From the data below, set down exactly the lines between the one holding "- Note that" and the one holding "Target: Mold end", inclusive, and no others.

— Given data —
--- START ---

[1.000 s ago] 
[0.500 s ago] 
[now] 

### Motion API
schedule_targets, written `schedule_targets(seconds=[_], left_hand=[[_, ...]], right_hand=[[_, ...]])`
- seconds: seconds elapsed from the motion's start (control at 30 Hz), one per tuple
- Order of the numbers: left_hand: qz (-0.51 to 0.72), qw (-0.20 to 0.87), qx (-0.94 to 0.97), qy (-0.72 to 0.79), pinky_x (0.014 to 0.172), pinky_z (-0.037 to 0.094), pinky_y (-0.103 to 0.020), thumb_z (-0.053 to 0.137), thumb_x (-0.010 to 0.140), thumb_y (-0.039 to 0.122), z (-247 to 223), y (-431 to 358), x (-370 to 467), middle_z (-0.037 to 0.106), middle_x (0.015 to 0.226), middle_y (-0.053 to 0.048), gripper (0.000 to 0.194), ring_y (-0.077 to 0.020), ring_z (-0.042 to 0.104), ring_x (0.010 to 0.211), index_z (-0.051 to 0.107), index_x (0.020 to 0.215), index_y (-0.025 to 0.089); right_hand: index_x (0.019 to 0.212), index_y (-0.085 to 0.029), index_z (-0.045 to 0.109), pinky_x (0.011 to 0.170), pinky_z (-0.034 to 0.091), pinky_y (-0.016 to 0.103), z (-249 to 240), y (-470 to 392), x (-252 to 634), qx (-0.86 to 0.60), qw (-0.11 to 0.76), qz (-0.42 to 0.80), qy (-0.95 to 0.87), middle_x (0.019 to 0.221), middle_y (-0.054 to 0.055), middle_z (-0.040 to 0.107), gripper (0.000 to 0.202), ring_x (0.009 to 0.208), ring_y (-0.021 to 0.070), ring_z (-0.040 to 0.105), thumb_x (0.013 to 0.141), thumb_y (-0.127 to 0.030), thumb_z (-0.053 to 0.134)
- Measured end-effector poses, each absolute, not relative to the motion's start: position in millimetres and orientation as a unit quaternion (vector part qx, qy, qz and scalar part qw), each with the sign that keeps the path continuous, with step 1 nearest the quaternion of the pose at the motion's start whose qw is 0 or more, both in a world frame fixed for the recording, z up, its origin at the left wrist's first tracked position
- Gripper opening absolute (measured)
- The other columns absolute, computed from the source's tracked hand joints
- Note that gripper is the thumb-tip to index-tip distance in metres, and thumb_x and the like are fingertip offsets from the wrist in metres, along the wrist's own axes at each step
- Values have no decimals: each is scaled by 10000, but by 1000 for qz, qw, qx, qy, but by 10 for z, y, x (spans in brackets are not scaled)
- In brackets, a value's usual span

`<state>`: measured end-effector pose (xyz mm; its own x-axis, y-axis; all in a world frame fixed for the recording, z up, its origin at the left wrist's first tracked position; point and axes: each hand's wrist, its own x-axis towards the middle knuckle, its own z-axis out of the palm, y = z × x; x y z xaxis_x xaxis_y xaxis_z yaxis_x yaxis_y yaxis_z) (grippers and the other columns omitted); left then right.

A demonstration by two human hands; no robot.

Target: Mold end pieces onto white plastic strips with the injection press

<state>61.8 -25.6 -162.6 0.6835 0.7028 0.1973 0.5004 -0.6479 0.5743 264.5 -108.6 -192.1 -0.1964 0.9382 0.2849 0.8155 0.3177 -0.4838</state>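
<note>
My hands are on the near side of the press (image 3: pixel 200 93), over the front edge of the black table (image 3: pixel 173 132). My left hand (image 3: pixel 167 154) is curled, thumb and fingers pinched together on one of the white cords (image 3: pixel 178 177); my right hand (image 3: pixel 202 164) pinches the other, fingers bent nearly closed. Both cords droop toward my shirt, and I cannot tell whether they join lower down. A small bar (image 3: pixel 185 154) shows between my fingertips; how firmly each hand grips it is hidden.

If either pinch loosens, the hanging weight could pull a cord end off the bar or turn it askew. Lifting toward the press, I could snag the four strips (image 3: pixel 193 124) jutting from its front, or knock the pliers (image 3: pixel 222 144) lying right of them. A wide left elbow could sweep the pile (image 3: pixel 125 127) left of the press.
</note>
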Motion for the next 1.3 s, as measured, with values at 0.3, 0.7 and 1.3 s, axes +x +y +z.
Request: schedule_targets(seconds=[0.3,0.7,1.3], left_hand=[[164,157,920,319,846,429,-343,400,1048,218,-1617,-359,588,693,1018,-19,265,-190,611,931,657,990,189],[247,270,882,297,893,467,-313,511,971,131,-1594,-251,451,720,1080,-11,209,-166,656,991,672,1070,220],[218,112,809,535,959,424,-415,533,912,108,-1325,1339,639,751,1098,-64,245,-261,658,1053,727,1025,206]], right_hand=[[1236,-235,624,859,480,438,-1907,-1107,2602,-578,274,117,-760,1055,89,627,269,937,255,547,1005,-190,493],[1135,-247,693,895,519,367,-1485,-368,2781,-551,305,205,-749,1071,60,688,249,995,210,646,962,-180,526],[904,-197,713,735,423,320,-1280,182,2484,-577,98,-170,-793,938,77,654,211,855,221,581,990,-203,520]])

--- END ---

— Answer area —
- Note that gripper is the thumb-tip to index-tip distance in metres, and thumb_x and the like are fingertip offsets from the wrist in metres, along the wrist's own axes at each step
- Values have no decimals: each is scaled by 10000, but by 1000 for qz, qw, qx, qy, but by 10 for z, y, x (spans in brackets are not scaled)
- In brackets, a value's usual span

`<state>`: measured end-effector pose (xyz mm; its own x-axis, y-axis; all in a world frame fixed for the recording, z up, its origin at the left wrist's first tracked position; point and axes: each hand's wrist, its own x-axis towards the middle knuckle, its own z-axis out of the palm, y = z × x; x y z xaxis_x xaxis_y xaxis_z yaxis_x yaxis_y yaxis_z) (grippers and the other columns omitted); left then right.

A demonstration by two human hands; no robot.

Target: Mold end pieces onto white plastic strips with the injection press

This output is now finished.